TASK OBJECTIVE >>
Please count the lines of the data that contain "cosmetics" and state only the total.

DATA >>

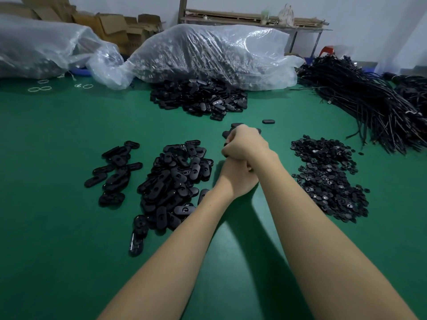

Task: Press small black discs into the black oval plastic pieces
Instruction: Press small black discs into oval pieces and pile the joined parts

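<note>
both hands meet over the middle of the green worktop (pixel 57 139). the right hand (pixel 246 144) lies on top, fingers curled into a fist, and a sliver of black at its fingertips looks like one of the oval pieces, though the view is too blocked to be sure. the left hand (pixel 235 179) sits underneath, mostly hidden, so i cannot tell its grip. a pile of black oval pieces (pixel 175 181) lies just left of the hands, the small black discs (pixel 330 179) are heaped to the right, and another oval heap (pixel 201 98) spills from a clear plastic bag (pixel 215 51) further back.
</note>
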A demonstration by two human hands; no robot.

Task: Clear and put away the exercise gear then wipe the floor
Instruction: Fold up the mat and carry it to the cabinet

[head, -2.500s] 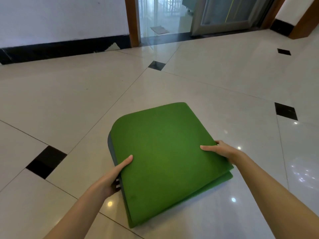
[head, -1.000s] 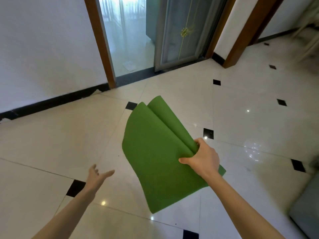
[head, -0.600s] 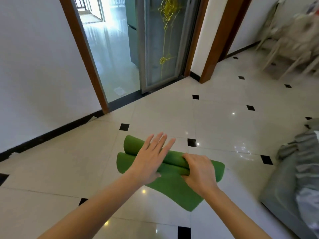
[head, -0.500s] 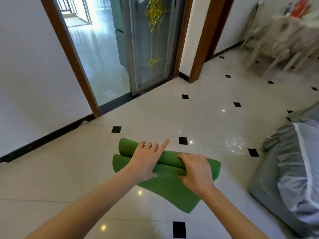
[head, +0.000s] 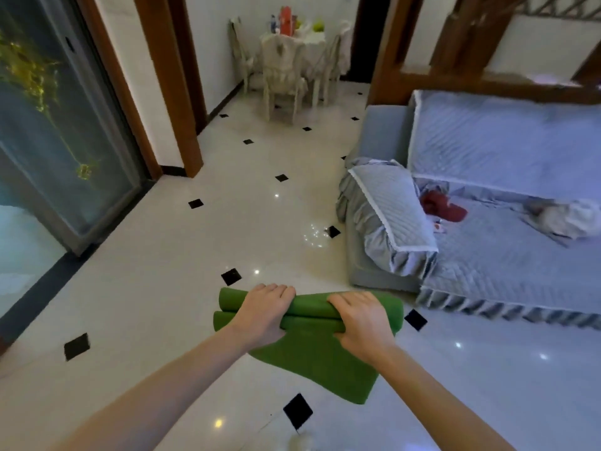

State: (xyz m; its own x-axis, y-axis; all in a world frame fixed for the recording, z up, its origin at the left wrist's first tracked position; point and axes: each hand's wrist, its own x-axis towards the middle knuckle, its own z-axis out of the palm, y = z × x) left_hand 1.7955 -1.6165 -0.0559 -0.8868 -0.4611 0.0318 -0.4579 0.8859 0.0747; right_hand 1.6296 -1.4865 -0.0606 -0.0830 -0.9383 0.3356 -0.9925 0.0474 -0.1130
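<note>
A folded green exercise mat (head: 310, 362) is held in the air above the glossy white tiled floor (head: 156, 288), its folded layers bunched at the top and a loose flap hanging down toward me. My left hand (head: 261, 315) grips the left part of the bunched fold, fingers curled over the top. My right hand (head: 362, 322) grips the right part the same way. Both forearms reach in from the bottom of the view.
A grey-covered sofa (head: 507, 222) with a frilled armrest cushion (head: 387, 219) stands to the right, a red item (head: 440, 206) on its seat. A glass sliding door (head: 55, 131) is at the left. A white-draped table with chairs (head: 289, 60) stands at the back.
The mat went from lying folded on the floor to being lifted by my right hand, then my left hand joined. The view has swung right, bringing the sofa and table in.
</note>
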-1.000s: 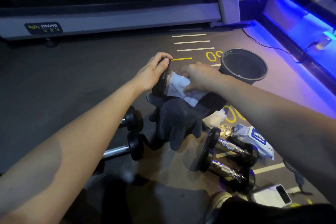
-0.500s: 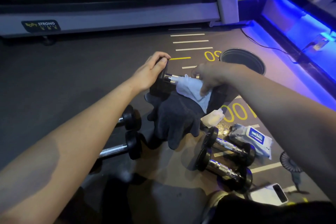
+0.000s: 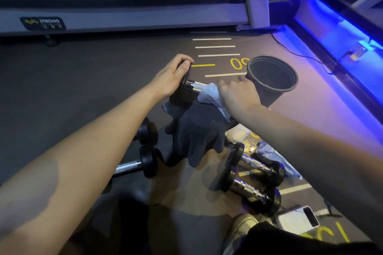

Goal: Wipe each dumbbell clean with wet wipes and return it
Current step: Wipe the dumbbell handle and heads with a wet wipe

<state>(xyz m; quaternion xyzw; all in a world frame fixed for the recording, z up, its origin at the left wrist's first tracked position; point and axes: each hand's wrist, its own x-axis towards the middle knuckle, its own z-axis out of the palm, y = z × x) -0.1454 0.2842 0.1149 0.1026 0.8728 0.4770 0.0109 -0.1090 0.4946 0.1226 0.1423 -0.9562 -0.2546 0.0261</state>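
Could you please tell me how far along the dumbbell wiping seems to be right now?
Already done: cannot tell; no dumbbell looks visibly cleaned. In hand: the left hand grips one dumbbell by its head while the right hand rubs a white wipe along its handle. Left: four dumbbells lie on the floor, two on each side.

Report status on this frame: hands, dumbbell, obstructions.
Left hand grips the dumbbell by its end weight. Right hand holds the wet wipe around the chrome handle. Dark gloves lie underneath; bucket close behind the right hand.
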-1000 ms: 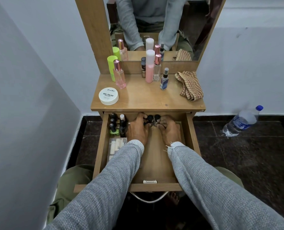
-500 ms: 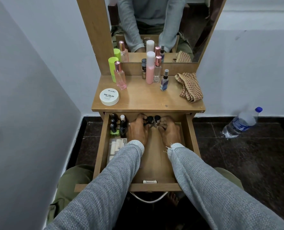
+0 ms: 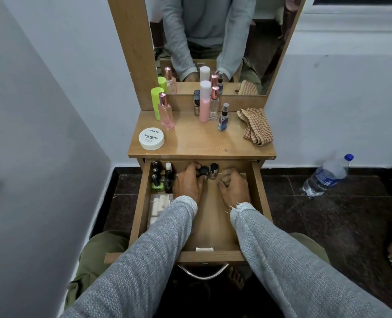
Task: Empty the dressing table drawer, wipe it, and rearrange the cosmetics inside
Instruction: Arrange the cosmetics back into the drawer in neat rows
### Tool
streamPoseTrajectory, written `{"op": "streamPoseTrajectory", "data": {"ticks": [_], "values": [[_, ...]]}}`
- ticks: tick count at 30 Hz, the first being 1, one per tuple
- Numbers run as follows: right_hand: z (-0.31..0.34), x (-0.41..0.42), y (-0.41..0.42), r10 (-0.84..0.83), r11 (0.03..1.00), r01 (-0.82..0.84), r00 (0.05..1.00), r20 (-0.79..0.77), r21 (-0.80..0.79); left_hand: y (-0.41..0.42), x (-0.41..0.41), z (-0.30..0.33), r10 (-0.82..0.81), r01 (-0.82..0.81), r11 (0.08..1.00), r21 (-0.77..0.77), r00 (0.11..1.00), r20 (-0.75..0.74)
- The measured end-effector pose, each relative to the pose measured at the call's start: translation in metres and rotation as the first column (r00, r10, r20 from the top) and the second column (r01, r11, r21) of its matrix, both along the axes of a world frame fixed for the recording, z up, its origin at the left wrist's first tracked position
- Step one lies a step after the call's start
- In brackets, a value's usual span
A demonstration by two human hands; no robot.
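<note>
Change: your right hand (image 3: 235, 188) has slid off the two bottles toward 3 o'clock; a second ago its fingers were against them.
Left hand (image 3: 188, 183): fingers curled round the black-capped bottle (image 3: 203, 172) at the drawer's 12 o'clock end; it has hold of it.
Right hand: fingers bent under, holding nothing that you can see, knuckles on the drawer floor.
Silver-based bottle (image 3: 213, 172): upright, touching the black-capped one, just at 10 o'clock of your right hand.
Drawer (image 3: 258, 191): pulled open; nail polish bottles (image 3: 159, 177) packed at 9 o'clock of your left hand, white pack (image 3: 159, 206) at 7 o'clock.
Tabletop (image 3: 197, 138): white tin (image 3: 151, 138) at 9 o'clock, checked cloth (image 3: 254, 126) at 3 o'clock, perfume bottles (image 3: 205, 104) at 12.
</note>
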State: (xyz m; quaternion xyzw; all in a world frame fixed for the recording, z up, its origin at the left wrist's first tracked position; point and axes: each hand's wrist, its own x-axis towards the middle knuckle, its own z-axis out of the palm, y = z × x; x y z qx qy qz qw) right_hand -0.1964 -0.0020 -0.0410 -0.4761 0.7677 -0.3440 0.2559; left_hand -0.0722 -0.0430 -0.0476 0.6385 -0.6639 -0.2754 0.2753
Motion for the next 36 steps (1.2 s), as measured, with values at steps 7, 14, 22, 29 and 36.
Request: {"op": "streamPoseTrajectory", "data": {"ticks": [7,14,22,29,36], "values": [[-0.004,-0.001,0.001,0.012,1.0,-0.012,1.0,0.003,0.014,-0.004,-0.005,0.011,0.033,-0.036,0.998,0.044,0.998,0.06],[-0.01,0.002,-0.003,0.017,1.0,-0.017,0.999,0.043,0.011,-0.002,-0.005,0.003,0.029,-0.028,0.999,-0.03,0.999,0.043],[-0.013,0.003,-0.006,0.03,1.0,-0.03,0.999,0.044,0.008,-0.003,-0.006,-0.002,0.018,-0.017,0.999,-0.045,1.0,0.022],[-0.015,0.004,-0.008,0.034,0.999,-0.033,0.999,0.031,-0.005,-0.004,-0.006,-0.005,0.013,-0.012,0.999,-0.048,1.0,0.019],[-0.015,0.003,-0.008,0.022,1.0,-0.022,1.0,0.021,0.017,-0.004,-0.006,-0.005,0.014,-0.015,0.999,-0.051,1.0,-0.009]]}}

THE COMPLETED TASK >>
2